AI Crawler Governance Score

Rules version 2.4.1 · Rules last updated 2026-06-04 · Updated quarterly

How the AI Crawler Governance Score is computed. It is deterministic and versioned. The same robots.txt, llms.txt and AI-policy signals always produce the same score. Two numbers describe a site, a classic governance score and a profile-fit score.

The two scores

Classic governance score (0 to 100). The general hygiene of your crawler governance, independent of any chosen intent. A site can score high here and still not match the intent you picked.

Profile fit (0 to 100). How closely the site matches the intent profile you selected.
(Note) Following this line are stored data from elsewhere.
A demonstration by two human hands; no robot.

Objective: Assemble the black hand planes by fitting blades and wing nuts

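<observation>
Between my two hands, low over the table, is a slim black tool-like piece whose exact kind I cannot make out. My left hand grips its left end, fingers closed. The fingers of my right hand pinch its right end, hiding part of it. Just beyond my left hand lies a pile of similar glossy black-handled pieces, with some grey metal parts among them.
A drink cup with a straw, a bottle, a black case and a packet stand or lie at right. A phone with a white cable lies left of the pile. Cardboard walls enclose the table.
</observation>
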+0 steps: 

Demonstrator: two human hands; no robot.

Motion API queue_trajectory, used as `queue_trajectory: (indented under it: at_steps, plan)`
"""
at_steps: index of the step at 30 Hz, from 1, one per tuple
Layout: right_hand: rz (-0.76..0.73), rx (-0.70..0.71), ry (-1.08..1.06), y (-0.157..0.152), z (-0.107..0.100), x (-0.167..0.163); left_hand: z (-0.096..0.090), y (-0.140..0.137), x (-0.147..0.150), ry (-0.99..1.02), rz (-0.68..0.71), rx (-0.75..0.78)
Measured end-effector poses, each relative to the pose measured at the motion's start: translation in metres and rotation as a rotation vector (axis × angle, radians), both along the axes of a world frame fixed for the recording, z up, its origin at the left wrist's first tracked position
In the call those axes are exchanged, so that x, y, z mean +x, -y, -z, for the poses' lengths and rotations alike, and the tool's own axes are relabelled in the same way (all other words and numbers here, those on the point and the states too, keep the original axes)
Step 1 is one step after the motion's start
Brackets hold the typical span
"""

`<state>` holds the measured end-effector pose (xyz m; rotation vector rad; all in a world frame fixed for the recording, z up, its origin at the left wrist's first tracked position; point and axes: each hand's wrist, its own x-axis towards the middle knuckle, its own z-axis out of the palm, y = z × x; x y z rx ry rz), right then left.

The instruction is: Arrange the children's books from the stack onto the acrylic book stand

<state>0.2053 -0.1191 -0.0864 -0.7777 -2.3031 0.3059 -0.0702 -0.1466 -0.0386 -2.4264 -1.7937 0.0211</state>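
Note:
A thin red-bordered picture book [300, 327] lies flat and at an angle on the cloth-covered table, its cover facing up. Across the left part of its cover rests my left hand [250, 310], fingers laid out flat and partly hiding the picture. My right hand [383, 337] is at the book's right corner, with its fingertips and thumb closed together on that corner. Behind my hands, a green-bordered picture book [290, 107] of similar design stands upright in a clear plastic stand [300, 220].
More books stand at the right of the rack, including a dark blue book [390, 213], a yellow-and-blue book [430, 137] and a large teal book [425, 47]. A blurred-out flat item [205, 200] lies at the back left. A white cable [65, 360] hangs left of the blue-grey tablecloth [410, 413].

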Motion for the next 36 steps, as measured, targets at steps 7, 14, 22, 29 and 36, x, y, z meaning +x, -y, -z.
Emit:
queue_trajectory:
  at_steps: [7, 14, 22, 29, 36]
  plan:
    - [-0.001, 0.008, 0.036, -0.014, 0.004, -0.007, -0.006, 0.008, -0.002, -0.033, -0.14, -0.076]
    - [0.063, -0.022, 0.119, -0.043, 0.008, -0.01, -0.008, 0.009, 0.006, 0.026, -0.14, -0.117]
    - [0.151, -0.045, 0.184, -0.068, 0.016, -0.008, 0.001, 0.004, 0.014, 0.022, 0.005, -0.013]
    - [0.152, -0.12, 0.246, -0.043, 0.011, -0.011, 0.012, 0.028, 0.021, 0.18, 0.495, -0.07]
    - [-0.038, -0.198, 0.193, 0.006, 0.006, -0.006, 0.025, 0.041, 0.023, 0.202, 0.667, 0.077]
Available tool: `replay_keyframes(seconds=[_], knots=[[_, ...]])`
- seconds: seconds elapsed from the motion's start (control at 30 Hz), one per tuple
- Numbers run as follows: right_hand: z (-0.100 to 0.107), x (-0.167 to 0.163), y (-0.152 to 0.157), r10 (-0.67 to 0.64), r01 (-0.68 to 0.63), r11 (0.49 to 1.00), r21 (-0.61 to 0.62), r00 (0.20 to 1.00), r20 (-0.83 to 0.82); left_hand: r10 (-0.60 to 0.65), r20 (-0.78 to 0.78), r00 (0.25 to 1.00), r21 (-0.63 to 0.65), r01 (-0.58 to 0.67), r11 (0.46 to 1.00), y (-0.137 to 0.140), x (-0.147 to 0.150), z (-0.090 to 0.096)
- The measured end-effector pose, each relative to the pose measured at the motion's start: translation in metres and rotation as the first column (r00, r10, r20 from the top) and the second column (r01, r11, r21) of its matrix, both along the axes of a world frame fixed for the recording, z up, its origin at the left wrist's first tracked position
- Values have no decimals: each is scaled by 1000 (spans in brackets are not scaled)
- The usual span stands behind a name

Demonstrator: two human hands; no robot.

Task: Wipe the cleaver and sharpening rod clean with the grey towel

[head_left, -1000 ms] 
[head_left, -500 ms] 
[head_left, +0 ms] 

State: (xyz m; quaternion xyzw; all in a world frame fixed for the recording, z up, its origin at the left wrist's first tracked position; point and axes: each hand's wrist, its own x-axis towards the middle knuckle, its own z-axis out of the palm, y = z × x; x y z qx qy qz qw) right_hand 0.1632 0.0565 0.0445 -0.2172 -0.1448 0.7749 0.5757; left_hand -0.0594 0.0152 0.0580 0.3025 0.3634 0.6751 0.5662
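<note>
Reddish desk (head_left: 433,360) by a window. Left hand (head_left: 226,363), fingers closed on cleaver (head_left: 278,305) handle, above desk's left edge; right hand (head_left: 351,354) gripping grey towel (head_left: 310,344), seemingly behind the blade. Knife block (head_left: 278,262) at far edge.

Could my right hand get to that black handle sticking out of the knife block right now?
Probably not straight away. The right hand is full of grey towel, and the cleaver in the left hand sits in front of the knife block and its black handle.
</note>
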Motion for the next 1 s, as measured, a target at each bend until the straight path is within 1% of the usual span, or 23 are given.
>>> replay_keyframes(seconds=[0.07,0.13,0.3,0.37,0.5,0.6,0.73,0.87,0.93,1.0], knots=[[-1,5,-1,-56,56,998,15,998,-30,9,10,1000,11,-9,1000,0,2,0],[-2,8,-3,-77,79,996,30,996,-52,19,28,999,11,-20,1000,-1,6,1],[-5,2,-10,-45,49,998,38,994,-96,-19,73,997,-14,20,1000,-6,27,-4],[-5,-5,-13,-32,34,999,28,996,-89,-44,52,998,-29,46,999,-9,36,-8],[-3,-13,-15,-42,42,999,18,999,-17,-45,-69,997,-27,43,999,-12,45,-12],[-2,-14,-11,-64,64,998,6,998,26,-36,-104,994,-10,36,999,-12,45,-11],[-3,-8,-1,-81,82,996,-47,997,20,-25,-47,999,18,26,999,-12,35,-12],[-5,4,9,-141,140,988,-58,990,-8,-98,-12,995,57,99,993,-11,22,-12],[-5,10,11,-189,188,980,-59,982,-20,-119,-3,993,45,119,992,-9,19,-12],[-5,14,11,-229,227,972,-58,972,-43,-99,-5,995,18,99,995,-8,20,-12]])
A site can be classic 70 and profile fit 100, or classic 100 and profile fit 64. Fit is the number the downloadable configuration targets.

Scope boundaries

This audit covers crawler access governance and declared AI-use governance. Browser-agent operability, including accessibility tree quality, WebMCP and visual stability, belongs to a separate layer such as Lighthouse Agentic Browsing.

The six governance blocks

Block	Weight	Rules
Presence and validity	10	R1, R2, R3
Search engine posture	10	R4, R5, R6, R7
AI crawler posture	25	R8, R9, R10, R11, R12, R13, R14, R15
AI policy and interpretive governance	25	R16, R17, R18, R19, R20, R21, R31
Crawl budget hygiene	15	R22, R23, R24, R25
Resources, social and monetisation	15	R26, R27, R28, R29, R30
Total	100

The five intent profiles

Each profile expresses an intent in plain language. Profile fit is the weighted combination of four sub-scores; each profile weights them differently.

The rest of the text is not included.